* _THE PROBLEM_
Pictures stay out; please output the remaining data exactly.

Entries taken from a collection
·····

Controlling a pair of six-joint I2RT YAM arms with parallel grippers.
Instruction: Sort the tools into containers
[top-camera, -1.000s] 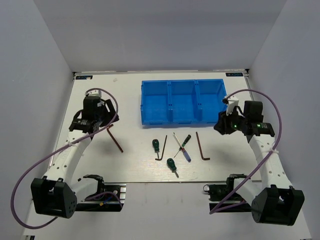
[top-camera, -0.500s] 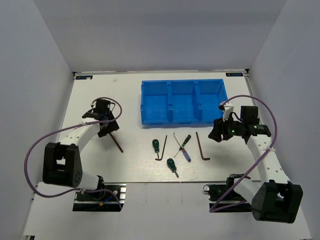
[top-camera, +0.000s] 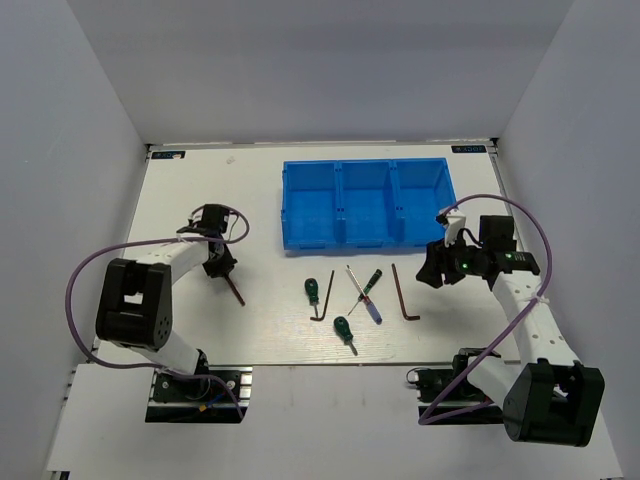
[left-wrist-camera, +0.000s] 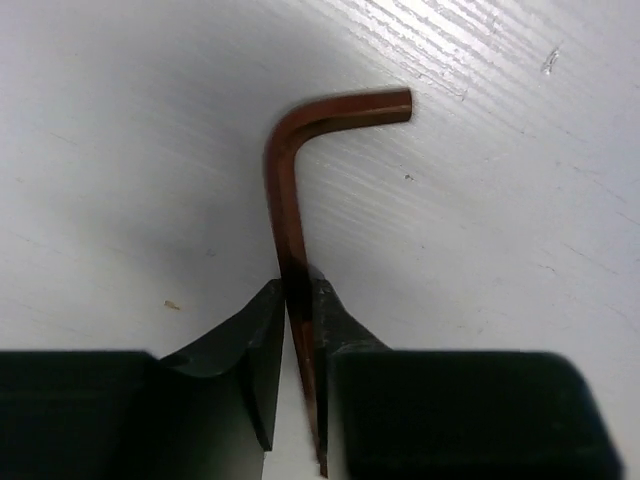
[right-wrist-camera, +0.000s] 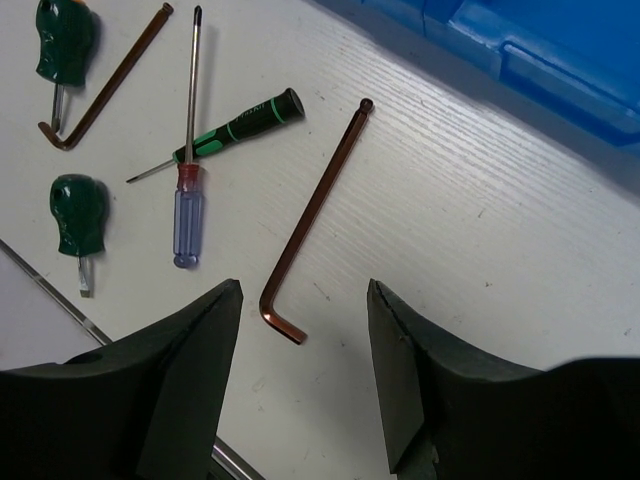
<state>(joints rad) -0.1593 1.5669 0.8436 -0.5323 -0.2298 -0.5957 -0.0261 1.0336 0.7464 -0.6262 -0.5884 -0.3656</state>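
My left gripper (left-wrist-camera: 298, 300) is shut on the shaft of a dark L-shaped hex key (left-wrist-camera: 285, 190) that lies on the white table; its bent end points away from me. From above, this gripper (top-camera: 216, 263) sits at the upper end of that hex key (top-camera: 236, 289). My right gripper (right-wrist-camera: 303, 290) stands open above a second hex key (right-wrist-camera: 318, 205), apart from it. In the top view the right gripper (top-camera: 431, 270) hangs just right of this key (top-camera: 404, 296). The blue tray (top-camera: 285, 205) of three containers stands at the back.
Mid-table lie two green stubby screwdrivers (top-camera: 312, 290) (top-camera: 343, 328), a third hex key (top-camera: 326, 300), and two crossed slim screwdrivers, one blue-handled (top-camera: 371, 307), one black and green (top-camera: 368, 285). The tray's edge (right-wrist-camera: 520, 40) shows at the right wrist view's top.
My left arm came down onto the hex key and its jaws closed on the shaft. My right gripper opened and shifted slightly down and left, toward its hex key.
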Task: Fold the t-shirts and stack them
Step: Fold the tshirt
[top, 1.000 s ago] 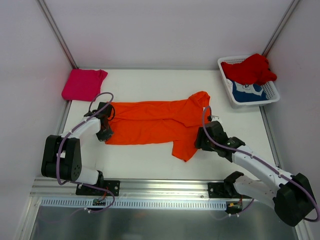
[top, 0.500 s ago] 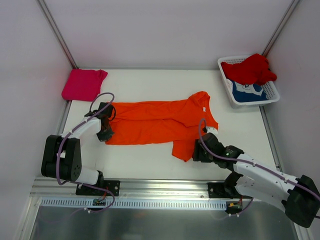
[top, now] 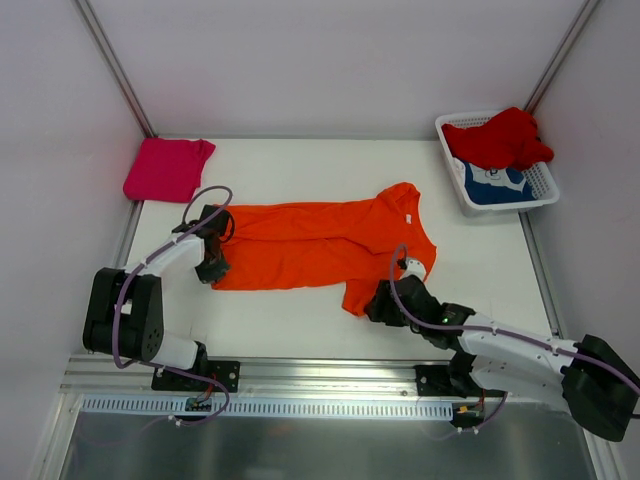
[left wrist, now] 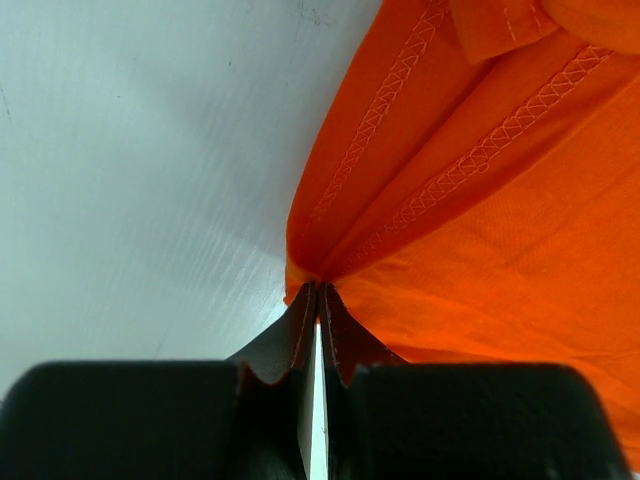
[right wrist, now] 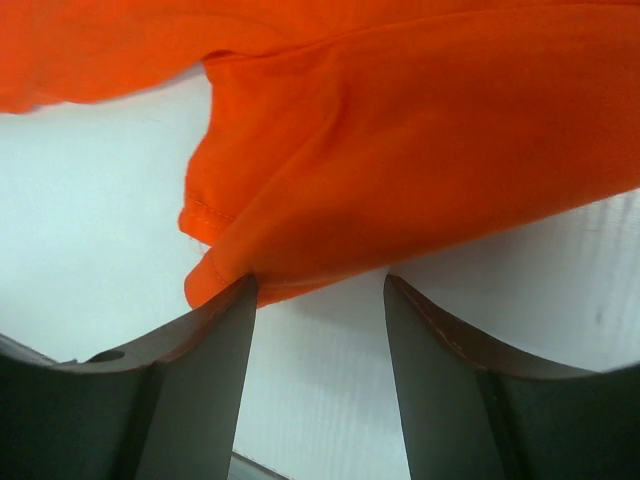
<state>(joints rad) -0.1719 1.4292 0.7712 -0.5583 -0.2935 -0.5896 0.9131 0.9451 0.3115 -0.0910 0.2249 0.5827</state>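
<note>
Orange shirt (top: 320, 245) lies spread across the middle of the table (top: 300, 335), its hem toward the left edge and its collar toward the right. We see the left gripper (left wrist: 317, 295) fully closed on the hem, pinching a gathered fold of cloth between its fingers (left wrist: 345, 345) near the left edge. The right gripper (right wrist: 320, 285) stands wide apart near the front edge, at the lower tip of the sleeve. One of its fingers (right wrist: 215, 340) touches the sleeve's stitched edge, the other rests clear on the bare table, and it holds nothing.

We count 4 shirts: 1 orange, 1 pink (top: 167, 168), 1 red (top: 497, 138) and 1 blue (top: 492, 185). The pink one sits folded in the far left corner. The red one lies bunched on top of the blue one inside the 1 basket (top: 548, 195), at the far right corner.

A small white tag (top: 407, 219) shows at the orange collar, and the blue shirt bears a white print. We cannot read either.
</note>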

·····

* _EXERCISE ANSWER_
Controlling a pair of six-joint I2RT YAM arms with parallel grippers.
Instruction: Sort the tools into containers
[top-camera, -1.000s] 
[top-camera, -0.500s] 
[top-camera, +0.000s] 
[left-wrist-camera, +0.000s] 
[right-wrist-camera, +0.000s] 
<state>(joints rad) -0.1593 1.5669 0.8436 -0.5323 -0.2298 -0.5957 -0.0261 1.0336 0.7464 -0.6262 -0.5884 -0.3656</state>
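My left gripper (left-wrist-camera: 298, 300) is shut on the shaft of a dark L-shaped hex key (left-wrist-camera: 285, 190) that lies on the white table; its bent end points away from me. From above, this gripper (top-camera: 216, 263) sits at the upper end of that hex key (top-camera: 236, 289). My right gripper (right-wrist-camera: 303, 290) stands open above a second hex key (right-wrist-camera: 318, 205), apart from it. In the top view the right gripper (top-camera: 431, 270) hangs just right of this key (top-camera: 404, 296). The blue tray (top-camera: 285, 205) of three containers stands at the back.
Mid-table lie two green stubby screwdrivers (top-camera: 312, 290) (top-camera: 343, 328), a third hex key (top-camera: 326, 300), and two crossed slim screwdrivers, one blue-handled (top-camera: 371, 307), one black and green (top-camera: 368, 285). The tray's edge (right-wrist-camera: 520, 40) shows at the right wrist view's top.
My left arm came down onto the hex key and its jaws closed on the shaft. My right gripper opened and shifted slightly down and left, toward its hex key.
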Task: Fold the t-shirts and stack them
Step: Fold the tshirt
[top, 1.000 s ago] 
[top, 0.500 s ago] 
[top, now] 
[left wrist, now] 
[right wrist, now] 
<state>(joints rad) -0.1719 1.4292 0.7712 -0.5583 -0.2935 -0.5896 0.9131 0.9451 0.3115 -0.0910 0.2249 0.5827</state>
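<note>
Orange shirt (top: 320, 245) lies spread across the middle of the table (top: 300, 335), its hem toward the left edge and its collar toward the right. We see the left gripper (left wrist: 317, 295) fully closed on the hem, pinching a gathered fold of cloth between its fingers (left wrist: 345, 345) near the left edge. The right gripper (right wrist: 320, 285) stands wide apart near the front edge, at the lower tip of the sleeve. One of its fingers (right wrist: 215, 340) touches the sleeve's stitched edge, the other rests clear on the bare table, and it holds nothing.

We count 4 shirts: 1 orange, 1 pink (top: 167, 168), 1 red (top: 497, 138) and 1 blue (top: 492, 185). The pink one sits folded in the far left corner. The red one lies bunched on top of the blue one inside the 1 basket (top: 548, 195), at the far right corner.

A small white tag (top: 407, 219) shows at the orange collar, and the blue shirt bears a white print. We cannot read either.
</note>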

The requested output has been produced.